Yarn size affects color. Note the more vibrant color in the finer yarn on the right compared to the thicker yarn on the left spun from the same braid.

The Effect of the Number of Plies

The more plies, the more saturated a color looks. Adding plies condenses the yarn and adds more area with less space for light to get through. The more light reflects off a surface, the more intense a color looks. Compare the yarns in the photo above; they are the same fiber, prep, draft, and size of the singles. The difference is the number of plies: a singles, a 2-ply, and a 3-ply.

The more plies in a yarn, the more saturated the colors appear to be. From left to right: singles, 2-ply, 3-ply

Finishing Touches

How you finish a yarn affects the surface structure, and if it affects the surface of a yarn, it affects the color. The more roughed up or fuzzy a yarn is, the less surface it has to reflect light and color. If you want to keep your color as intense as it is in your freshly spun yarn, finish it with as little disruption as possible: a soak and a snap. If you’d like to soften the look of the yarn and color, whack it not only to soften its look, but also to raise fuzz. (See chapter 7 for information on finishing.)
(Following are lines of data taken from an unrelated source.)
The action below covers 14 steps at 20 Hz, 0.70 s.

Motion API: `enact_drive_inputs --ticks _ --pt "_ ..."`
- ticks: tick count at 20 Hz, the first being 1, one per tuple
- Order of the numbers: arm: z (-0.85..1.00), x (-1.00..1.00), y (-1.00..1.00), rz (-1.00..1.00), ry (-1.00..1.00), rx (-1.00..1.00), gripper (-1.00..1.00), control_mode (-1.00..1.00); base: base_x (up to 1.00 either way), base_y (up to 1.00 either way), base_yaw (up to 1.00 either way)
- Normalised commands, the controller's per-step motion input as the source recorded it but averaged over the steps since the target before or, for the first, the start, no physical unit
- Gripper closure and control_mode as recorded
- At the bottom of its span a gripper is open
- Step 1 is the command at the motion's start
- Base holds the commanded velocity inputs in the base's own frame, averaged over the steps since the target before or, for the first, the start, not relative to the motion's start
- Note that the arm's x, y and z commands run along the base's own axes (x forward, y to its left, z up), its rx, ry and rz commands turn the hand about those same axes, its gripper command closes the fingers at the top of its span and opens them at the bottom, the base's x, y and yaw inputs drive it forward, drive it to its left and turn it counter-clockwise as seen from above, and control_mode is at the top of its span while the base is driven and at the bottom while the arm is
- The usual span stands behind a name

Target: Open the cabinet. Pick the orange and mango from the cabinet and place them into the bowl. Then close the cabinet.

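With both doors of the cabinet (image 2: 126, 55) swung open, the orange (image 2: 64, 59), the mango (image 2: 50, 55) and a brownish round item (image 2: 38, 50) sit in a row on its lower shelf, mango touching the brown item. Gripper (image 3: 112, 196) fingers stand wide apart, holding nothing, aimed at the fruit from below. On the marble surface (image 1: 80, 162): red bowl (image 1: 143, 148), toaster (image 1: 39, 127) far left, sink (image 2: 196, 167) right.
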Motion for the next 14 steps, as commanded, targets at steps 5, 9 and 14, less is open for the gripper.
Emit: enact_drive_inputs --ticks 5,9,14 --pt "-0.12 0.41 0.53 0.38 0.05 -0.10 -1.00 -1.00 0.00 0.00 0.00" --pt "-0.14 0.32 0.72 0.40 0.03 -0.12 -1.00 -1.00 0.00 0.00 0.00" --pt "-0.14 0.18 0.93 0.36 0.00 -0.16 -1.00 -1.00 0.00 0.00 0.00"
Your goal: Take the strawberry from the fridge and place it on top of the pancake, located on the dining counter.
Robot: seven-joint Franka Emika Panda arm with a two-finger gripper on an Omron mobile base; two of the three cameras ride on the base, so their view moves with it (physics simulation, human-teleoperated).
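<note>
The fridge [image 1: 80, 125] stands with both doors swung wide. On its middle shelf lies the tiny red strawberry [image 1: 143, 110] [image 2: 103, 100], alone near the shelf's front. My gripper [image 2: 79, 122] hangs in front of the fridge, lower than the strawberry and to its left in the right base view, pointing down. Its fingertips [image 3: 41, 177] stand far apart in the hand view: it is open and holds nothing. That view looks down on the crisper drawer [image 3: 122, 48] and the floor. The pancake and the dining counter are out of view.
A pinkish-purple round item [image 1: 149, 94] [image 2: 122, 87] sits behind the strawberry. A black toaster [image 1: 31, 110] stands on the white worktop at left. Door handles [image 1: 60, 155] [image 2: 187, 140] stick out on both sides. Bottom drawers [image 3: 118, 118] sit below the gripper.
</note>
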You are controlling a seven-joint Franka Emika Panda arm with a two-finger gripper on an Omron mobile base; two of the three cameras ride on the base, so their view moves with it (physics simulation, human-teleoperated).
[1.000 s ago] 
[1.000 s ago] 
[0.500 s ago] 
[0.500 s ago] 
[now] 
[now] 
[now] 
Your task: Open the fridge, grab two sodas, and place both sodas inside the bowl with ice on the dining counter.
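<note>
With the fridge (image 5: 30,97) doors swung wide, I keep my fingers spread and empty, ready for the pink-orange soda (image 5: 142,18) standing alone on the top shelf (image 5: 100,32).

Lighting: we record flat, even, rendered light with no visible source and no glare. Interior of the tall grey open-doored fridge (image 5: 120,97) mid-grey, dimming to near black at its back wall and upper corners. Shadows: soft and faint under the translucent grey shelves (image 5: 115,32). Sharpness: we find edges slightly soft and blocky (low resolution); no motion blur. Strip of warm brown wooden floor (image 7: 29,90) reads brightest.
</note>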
What Is Superwash and How Does It Affect Color?

Superwash is a chemical process that strips the scales from wool fiber and yarn. The scales on wool are what cause a fiber or yarn to felt when introduced to soap, agitation, and abrupt changes in temperature. The removal of the scales also creates a surface on yarn and fiber that dye loves. Dye strikes fast and intensely on superwash fiber and yarn. The same colorway can look completely different on a regular and a superwash fiber.

The superwash Merino top at the left took the same dye more intensely than the same Merino top untreated at the right.

Digging into Your Stash

All of this leads me to your fiber stash. Just how many braids of variegated fiber do you have in there? How many are in colorways that match? The variegated braid is both the joy and bane of a spinner’s stash. We love to buy them, but we aren’t sure how to use them.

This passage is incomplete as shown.